Another take on Israel, the ‘apartheid state’


By katiebarner12

Peace talks between Israel and Palestine have come to a halt once again. Secretary of State John Kerry attempted to restart the peace-talk negotiations on July 29, 2013.

Subsequently, Israel and Palestine returned to a process of direct negotiations. These negotiations were planned to last for a maximum of nine months, with the goal of concluding the Israeli-Palestinian conflict by the middle of 2014.

Over this period, Kerry has met with Palestinian President Mahmoud Abbas 34 times and Israeli Prime Minister Benjamin Netanyahu roughly 60 times. The deadline for forming a general outline to an agreement was April 29, 2014.

This date has come and gone, and once again the issue has come to a halt. Negotiations completely collapsed as the deadline was reached.

The U.S. Department of State puts the blame for the cease of negotiations on both sides, yet President Abbas says he is serious with his recent claims to be ready to resume peace talks with Israel.

John Kerry recently claimed that Israel could become an “apartheid state” if it does not reach a two-state peace deal with the Palestinians.

Palestine native Yazan Barhoush ’17 had stronger sentinments. “It is already an apartheid state. If you want to compare it, you can compare it to what happened in South Africa. It’s completely the same. It’s people who are not getting their simple human rights,” said Barhoush.

In response to Kerry’s statement, Democratic Senator Barbara Boxer of California said, “Israel is the only democracy in the Middle East, and any linkage between Israel and apartheid is nonsensical and ridiculous.”

Since this statement was released, Kerry has taken back his words, saying that the meaning of his comment has been misinterpreted. Although, the term “apartheid state” can really only have one meaning, right?

After being criticized by U.S. lawmakers and pro-Israel groups, Kerry said, “I will not allow my commitment to Israel to be questioned by anyone, particularly for partisan, political purposes, so I want to be crystal clear about what I believe and what I don’t believe.

“First, Israel is a vibrant democracy and I do not believe, nor have I ever stated, publicly or privately, that Israel is an apartheid state or that it intends to become one.

“Second, I have been around long enough to also know the power of words to create a misimpression, even when unintentional, and if I could rewind the tape, I would have chosen a different word to describe my firm belief that the only way, in the long term, to have a Jewish state and two nations and two peoples living side by side in peace and security is through a two-state solution,” said Kerry.

The European Union is urging Israel and Palestine to continue negotiations.

With all of these political forces coming to the defense of Israel in the name of democracy, it leads me to believe that these forces have turned a blind eye to questionable and violent actions Israel performed against Palestine, just because Israel is a rare democratic state in the Middle East.

Has America turned a blind eye to injustices performed by Israel on Palestinians because they are a democracy that receives a large amount of our international funding?

On Friday, May 16, Amnesty International spoke out against the continued use of Israel’s brutal force against Palestinians.
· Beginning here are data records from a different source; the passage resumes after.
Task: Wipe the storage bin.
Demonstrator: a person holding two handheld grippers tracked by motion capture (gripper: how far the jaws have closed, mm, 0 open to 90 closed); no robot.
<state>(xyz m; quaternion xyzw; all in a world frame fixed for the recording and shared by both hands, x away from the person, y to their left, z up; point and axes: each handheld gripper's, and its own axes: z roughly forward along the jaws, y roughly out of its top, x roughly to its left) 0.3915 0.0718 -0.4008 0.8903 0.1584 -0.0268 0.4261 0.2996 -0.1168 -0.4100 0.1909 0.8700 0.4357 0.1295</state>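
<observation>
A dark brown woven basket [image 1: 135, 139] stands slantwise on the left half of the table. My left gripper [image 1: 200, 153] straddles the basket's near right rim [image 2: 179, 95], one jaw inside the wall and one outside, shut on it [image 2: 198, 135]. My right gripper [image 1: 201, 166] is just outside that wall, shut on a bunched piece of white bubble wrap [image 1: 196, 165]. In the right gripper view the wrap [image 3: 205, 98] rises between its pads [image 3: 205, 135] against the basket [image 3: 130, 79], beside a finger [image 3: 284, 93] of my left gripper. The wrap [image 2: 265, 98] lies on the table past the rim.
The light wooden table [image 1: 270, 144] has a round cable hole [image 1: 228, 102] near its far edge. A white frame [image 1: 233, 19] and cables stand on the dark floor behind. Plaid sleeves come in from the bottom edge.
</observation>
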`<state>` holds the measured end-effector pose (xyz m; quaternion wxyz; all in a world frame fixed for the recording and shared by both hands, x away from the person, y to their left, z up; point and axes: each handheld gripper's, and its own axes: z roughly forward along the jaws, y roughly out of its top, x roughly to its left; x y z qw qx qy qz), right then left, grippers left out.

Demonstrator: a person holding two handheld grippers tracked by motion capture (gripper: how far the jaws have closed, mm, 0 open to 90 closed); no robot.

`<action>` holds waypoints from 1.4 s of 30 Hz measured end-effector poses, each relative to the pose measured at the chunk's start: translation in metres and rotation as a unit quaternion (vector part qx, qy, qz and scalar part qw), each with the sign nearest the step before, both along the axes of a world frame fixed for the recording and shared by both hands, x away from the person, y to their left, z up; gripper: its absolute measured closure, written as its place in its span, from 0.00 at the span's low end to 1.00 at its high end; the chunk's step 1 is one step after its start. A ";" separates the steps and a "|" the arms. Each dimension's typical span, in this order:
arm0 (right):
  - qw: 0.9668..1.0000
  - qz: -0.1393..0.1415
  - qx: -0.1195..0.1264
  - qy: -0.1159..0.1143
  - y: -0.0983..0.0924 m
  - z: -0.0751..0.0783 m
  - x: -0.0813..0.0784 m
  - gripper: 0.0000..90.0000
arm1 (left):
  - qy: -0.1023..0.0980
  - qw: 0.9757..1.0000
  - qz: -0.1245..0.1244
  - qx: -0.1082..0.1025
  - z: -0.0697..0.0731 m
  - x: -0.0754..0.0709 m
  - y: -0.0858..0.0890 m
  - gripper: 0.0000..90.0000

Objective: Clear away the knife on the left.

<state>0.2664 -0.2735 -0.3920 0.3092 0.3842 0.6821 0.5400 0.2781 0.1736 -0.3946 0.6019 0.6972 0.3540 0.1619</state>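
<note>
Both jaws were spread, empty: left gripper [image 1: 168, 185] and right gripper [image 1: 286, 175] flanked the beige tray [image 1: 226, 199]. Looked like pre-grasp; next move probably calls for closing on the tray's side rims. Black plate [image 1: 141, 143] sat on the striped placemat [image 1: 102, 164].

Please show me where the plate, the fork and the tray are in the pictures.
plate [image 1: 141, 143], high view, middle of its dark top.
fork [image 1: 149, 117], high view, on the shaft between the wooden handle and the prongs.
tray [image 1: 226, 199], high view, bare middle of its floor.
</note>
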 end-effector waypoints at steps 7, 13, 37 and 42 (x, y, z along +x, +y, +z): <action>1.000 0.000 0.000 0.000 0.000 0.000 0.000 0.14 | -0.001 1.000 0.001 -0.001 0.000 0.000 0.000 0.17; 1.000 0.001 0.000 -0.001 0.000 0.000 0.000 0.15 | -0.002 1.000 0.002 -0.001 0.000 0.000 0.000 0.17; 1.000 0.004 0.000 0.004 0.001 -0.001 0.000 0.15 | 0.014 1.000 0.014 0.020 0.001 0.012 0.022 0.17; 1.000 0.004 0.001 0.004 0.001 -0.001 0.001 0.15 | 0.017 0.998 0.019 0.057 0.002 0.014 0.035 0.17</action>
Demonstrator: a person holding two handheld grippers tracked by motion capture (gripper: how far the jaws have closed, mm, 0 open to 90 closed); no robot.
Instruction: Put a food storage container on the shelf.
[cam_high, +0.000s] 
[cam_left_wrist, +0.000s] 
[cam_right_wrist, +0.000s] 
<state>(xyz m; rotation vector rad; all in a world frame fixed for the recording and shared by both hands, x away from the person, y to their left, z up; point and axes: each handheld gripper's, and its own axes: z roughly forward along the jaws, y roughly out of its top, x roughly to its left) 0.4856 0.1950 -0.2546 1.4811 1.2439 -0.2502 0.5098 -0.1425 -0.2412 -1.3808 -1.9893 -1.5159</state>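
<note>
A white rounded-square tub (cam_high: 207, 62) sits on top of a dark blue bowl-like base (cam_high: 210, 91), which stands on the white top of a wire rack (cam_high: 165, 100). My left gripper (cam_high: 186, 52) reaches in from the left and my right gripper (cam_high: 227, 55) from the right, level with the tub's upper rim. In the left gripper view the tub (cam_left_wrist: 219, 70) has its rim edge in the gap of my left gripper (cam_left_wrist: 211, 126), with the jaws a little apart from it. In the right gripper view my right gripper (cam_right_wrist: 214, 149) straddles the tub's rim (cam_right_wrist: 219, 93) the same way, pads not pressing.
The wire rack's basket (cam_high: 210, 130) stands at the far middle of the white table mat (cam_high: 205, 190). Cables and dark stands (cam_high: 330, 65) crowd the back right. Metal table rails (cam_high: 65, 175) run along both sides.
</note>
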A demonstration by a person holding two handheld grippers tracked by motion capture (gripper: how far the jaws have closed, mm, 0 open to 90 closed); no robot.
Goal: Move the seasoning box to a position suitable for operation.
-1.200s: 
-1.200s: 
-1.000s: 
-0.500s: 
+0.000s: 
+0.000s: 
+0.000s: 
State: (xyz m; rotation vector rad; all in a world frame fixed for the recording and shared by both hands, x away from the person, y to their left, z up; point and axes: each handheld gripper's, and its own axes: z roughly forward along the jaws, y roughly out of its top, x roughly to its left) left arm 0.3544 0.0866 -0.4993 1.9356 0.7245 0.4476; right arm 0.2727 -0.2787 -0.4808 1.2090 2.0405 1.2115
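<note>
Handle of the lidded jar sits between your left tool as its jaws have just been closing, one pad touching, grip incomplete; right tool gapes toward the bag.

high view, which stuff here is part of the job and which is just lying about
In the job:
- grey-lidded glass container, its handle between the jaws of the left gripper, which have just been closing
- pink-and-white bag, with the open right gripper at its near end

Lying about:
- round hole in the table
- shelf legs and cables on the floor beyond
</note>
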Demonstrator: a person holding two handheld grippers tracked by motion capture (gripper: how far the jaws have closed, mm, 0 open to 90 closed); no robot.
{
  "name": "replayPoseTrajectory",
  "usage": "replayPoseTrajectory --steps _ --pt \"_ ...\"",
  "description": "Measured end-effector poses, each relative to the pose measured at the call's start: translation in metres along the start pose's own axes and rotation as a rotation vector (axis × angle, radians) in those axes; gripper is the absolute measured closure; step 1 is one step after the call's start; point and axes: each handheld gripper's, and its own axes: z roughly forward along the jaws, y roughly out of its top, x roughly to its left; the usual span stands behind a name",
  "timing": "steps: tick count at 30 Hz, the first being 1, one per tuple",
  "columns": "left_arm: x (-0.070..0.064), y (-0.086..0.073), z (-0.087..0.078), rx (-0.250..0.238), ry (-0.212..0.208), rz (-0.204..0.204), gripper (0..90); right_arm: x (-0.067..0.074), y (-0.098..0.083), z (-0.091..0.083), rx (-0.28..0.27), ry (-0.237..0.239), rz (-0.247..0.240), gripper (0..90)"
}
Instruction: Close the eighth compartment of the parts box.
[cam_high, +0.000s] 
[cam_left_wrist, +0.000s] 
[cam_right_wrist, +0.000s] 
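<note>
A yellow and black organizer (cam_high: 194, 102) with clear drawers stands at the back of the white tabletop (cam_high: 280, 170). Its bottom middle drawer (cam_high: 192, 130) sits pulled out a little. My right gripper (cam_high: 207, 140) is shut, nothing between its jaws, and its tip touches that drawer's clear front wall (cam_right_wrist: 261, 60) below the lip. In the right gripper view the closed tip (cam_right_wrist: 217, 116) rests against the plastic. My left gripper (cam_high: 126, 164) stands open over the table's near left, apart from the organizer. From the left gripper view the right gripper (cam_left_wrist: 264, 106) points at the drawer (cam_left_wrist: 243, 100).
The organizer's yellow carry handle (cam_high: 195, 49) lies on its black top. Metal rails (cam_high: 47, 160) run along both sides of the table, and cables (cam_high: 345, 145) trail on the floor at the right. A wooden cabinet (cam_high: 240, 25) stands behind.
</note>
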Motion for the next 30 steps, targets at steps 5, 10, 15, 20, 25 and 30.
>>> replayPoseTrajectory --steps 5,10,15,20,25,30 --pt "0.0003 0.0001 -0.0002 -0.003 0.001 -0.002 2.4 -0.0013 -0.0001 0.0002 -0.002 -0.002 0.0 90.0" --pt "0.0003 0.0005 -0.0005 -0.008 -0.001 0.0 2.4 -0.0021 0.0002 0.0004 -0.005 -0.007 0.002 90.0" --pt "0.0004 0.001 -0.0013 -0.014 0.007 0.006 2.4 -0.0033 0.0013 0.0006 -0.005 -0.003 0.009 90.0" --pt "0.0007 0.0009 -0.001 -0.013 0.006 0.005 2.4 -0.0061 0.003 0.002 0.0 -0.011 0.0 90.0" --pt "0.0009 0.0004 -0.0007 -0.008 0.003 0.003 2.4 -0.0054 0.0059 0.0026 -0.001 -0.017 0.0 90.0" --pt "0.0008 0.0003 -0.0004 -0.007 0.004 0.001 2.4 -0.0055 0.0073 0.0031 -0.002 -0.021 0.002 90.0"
Amnesty International condemned the killing of two Palestinians by Israeli forces during the West Bank protests on Thursday, May 15.

Amnesty claimed that this lethal action had been applied to protesters who were not capable of posing a threat to Israeli forces. Amnesty International has defined Israel’s actions against the Palestinians as “an unacceptable development that needs to be stopped immediately.”

Amnesty International has also called for a prompt inquiry into the two deaths during the West Bank protests. Amnesty insisted, “Israel must ensure that their forces act in a manner that respects and upholds human rights.”

Of course, this is one of many cases of Israeli brutality against Palestinians over the past several years.

Yet this side of the story is rarely publicized in media headlines regarding the Israeli-Palestinian conflict. As with many blatant human rights injustices throughout history, this one is largely unknown to many Americans.

The American government provides Israel with one of the largest chunks of foreign aid compared to all other countries. Washington continues to defend Israel as a democratic nation. This is where the problem lies: the repressed continue to be repressed, and the repressors are rewarded in the name of “democracy.”